Activity
Retype all of the listing exactly, passing over any picture you find.

Data
* * * * *

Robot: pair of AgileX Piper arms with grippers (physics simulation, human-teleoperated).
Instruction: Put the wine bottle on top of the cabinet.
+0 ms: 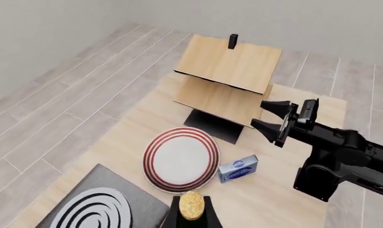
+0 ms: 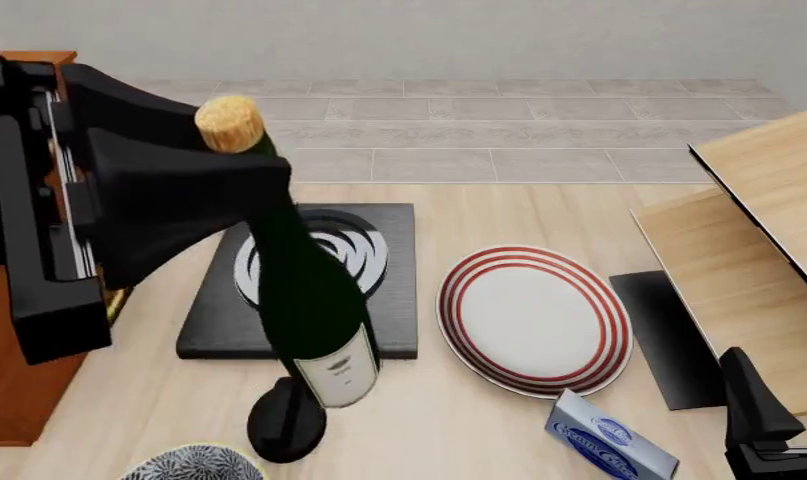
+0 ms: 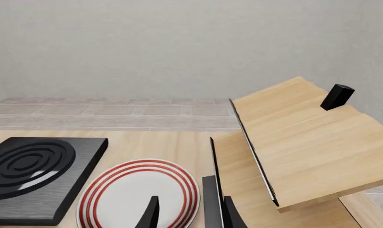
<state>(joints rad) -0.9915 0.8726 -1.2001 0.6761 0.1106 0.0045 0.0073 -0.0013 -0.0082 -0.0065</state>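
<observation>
cabinet (image 2: 16, 400) at far left, bottle (image 2: 303, 300) clamped by left tool (image 2: 176, 200), held above counter (image 2: 510, 420) just beside cabinet, long axis tilted, cork up-left, base down-right, striped plate (image 2: 534, 320) at centre, right tool (image 1: 267, 116) seen with fingers apart

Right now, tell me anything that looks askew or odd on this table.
The wine bottle is off the table, held in the left gripper and tilted, cork toward the cabinet. The pale wooden stand has sloping panels. The plate and the blue box look normal.
</observation>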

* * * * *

Response area
Robot: pair of AgileX Piper arms with grippers (physics simulation, human-teleoperated).
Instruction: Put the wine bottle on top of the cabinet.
+0 ms: 
+0 ms: 
+0 ms: 
<state>(joints rad) -0.9915 0.8726 -1.2001 0.6761 0.1106 0.0045 0.0073 -0.0013 -0.0082 -0.0065</state>
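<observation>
cabinet (image 2: 16, 400) at far left, bottle (image 2: 303, 300) clamped by left tool (image 2: 176, 200), held above counter (image 2: 510, 420) just beside cabinet, long axis tilted, cork up-left, base down-right, striped plate (image 2: 534, 320) at centre, right tool (image 1: 267, 116) seen with fingers apart

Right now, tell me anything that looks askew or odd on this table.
The wine bottle is off the table, held in the left gripper and tilted, cork toward the cabinet. The pale wooden stand has sloping panels. The plate and the blue box look normal.
</observation>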

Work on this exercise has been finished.